The prosecution explained that this was a case where "the mother already knew she wanted to be a single mother and had no intention of giving the father visitation rights". The prosecution argued that Ashley fabricated the abuse allegations to gain sole custody.

Ashley and her defense attorney Neil Taylor argued that she acted in self-defense. Taylor also mentioned that the authorities did not give her help when she reported her husband's abuse, although there was a restraining order. Ashley testified that she acted in self-defense and that she feared for her life. Ashley's defense attorney argued that she suffers from “battered woman syndrome”.

=== Conviction ===
After six days of trial, on July 30, 2024, a jury found Ashley guilty of the lesser offense of manslaughter with a firearm. On December 3, 2024, Ashley was sentenced to 20 years in prison, followed by 10 years of probation.

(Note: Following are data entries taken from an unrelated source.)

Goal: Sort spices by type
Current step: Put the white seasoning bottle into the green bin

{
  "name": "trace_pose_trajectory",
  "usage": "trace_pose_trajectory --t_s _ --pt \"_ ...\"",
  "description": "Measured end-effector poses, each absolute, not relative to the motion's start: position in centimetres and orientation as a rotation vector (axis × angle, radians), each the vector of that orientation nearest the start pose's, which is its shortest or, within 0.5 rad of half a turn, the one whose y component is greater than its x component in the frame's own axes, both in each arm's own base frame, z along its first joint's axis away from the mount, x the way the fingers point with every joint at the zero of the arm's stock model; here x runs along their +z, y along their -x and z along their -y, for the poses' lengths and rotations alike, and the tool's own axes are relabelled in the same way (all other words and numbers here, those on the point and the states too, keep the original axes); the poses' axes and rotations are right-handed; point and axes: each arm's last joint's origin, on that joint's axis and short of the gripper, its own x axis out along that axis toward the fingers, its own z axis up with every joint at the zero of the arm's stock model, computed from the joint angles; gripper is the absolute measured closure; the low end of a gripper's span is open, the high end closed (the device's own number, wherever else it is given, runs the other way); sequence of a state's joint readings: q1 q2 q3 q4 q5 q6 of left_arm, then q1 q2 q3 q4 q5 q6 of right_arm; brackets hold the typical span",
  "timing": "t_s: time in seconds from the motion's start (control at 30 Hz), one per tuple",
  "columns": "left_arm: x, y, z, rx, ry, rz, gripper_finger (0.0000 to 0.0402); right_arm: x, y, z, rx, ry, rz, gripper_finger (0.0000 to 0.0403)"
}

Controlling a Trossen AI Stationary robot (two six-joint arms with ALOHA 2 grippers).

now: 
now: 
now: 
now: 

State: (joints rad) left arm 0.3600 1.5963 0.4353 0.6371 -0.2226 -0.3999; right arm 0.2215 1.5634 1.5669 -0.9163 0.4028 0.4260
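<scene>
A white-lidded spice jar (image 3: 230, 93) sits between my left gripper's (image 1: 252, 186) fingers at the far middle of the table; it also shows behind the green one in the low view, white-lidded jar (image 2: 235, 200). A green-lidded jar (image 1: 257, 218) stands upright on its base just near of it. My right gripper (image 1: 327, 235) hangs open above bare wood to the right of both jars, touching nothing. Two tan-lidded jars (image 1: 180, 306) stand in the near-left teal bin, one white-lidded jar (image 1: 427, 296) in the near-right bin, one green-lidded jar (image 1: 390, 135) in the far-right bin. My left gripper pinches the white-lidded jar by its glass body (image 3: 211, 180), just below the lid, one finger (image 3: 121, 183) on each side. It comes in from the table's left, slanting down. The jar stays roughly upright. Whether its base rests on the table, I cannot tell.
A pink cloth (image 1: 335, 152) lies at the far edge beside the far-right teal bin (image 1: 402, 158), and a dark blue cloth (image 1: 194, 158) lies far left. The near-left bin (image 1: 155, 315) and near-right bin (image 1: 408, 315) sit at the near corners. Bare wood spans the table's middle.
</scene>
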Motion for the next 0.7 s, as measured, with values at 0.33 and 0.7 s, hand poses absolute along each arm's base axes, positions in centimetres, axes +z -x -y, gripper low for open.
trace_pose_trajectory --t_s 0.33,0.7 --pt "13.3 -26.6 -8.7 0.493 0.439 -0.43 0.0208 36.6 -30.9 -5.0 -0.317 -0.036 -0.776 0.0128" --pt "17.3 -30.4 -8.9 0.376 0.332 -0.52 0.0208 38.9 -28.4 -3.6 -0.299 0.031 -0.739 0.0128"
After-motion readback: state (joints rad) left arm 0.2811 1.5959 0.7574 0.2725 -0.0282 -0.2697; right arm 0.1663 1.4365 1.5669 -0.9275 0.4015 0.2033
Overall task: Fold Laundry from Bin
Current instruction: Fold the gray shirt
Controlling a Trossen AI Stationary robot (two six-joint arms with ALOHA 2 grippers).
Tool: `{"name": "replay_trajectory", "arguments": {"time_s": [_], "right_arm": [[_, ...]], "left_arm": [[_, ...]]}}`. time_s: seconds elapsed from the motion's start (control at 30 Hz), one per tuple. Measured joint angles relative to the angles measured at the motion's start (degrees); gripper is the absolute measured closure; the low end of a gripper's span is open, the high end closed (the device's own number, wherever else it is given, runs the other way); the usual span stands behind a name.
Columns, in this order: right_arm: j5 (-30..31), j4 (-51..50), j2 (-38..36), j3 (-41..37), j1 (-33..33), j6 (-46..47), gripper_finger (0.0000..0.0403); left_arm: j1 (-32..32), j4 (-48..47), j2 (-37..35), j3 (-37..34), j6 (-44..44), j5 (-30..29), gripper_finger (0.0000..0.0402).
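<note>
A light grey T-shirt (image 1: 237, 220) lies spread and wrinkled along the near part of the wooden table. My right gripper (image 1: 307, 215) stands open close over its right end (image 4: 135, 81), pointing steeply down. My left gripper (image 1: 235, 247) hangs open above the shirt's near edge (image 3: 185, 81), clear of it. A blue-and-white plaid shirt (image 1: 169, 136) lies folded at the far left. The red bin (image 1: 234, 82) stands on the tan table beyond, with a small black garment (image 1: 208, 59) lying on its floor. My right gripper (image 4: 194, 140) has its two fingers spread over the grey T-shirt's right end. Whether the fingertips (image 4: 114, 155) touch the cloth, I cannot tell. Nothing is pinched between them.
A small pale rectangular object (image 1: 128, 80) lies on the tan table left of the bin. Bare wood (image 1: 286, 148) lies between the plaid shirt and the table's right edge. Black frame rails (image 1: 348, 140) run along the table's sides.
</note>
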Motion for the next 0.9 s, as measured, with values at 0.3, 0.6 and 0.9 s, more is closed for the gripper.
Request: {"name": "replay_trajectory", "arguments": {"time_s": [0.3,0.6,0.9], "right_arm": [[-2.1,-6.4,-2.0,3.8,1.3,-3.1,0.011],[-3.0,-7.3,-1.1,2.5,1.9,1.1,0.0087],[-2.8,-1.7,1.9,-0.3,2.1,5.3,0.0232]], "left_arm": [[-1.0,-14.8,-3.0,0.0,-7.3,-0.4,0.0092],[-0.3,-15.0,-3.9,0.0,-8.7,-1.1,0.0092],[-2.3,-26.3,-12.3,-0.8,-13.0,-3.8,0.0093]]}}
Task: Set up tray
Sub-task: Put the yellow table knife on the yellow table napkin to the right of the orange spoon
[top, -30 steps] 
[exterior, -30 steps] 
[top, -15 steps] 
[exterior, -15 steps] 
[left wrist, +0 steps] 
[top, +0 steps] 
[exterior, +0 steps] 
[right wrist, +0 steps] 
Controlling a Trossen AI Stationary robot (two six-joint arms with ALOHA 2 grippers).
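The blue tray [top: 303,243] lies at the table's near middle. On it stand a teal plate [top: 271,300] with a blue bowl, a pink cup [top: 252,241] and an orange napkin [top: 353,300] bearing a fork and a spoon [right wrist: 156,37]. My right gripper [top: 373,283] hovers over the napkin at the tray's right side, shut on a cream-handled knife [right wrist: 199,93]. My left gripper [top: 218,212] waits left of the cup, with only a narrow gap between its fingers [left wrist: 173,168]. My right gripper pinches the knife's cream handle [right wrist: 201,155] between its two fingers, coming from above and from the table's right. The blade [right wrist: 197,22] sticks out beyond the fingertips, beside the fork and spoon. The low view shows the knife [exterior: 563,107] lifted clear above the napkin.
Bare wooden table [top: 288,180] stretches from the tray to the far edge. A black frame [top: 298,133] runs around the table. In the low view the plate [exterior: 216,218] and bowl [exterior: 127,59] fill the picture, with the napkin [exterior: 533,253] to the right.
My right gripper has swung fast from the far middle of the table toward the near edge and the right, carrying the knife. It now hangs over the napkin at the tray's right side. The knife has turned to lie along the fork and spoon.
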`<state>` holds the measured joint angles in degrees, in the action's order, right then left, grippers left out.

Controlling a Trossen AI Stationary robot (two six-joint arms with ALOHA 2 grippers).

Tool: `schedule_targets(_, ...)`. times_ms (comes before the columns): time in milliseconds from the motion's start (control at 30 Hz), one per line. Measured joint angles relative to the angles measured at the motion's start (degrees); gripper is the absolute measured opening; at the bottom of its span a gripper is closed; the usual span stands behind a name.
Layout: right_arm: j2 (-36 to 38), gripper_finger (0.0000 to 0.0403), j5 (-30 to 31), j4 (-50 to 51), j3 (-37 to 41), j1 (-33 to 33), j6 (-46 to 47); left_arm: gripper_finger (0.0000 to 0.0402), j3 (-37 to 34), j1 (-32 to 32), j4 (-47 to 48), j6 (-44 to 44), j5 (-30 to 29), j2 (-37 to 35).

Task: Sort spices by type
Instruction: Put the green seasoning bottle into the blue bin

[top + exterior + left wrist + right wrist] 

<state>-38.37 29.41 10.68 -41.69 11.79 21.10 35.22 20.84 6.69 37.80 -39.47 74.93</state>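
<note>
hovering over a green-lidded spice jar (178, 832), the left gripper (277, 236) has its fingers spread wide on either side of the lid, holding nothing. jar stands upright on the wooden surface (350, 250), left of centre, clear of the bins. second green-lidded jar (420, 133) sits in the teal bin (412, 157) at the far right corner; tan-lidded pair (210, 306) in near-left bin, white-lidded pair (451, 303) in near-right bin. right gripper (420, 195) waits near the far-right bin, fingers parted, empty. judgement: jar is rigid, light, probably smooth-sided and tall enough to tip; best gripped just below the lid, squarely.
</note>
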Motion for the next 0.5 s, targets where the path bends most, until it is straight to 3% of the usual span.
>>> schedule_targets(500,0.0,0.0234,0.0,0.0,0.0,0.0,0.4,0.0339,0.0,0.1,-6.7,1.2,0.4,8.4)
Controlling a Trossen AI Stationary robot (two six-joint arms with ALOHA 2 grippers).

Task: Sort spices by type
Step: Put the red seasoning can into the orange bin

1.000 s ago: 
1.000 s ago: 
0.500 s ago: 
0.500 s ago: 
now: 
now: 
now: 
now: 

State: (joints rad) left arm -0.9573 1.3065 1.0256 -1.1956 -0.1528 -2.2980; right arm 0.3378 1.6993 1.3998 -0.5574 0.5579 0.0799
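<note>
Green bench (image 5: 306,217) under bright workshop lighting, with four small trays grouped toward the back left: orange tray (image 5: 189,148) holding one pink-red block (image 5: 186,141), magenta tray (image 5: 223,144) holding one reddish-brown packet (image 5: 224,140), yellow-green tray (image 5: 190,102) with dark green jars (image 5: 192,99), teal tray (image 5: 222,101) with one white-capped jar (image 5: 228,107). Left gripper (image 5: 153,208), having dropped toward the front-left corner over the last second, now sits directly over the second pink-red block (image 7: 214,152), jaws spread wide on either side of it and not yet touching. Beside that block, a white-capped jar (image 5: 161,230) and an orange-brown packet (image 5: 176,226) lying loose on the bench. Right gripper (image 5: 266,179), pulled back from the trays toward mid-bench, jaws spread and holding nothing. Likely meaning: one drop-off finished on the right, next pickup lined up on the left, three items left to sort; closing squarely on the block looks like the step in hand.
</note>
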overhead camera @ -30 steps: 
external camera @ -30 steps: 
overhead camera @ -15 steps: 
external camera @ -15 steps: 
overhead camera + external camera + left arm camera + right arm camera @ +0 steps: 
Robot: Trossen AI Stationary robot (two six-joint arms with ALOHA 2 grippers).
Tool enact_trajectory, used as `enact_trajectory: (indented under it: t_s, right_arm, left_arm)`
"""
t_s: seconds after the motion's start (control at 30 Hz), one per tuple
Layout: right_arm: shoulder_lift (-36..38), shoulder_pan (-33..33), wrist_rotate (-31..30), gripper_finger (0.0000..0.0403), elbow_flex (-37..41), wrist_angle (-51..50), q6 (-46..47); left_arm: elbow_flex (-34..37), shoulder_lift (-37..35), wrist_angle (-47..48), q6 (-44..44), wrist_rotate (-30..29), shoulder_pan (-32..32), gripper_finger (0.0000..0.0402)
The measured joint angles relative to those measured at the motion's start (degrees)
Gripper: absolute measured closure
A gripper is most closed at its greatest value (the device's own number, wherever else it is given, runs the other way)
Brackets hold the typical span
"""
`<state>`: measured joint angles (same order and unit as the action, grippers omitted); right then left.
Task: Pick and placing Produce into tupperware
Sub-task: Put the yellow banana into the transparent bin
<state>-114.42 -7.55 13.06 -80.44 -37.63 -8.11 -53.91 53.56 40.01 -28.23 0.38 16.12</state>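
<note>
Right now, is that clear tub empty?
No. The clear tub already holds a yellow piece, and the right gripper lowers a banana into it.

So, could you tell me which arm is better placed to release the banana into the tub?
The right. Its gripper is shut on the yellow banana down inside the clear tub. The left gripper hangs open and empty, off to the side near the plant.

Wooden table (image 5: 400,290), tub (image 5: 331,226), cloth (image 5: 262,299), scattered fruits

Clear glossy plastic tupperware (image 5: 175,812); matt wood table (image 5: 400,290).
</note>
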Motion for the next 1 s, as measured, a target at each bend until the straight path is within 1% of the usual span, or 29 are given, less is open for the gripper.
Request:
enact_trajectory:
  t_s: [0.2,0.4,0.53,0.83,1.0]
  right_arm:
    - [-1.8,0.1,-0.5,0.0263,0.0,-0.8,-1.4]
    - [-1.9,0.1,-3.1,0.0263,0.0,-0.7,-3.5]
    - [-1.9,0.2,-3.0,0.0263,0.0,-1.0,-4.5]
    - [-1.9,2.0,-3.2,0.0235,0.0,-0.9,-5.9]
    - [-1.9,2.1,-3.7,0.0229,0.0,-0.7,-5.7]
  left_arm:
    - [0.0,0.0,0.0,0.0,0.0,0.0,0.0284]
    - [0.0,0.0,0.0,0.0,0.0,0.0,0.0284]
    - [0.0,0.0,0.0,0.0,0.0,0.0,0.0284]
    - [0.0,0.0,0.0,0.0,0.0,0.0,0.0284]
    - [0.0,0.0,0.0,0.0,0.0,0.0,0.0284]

The killing was deemed not to have been premeditated; however, the exact motives that precipitated the murder remain unclear.

== Reactions ==
The murder and Ashley's imprisonment attracted national media. When the murder trial was presented, it received major media coverage, becoming a high-profile trial in Florida.

The case is known by the media as the "Black Swan murder", in reference of the 2010 film Black Swan, a story of a dancer whose quest for perfection leads to mental instability.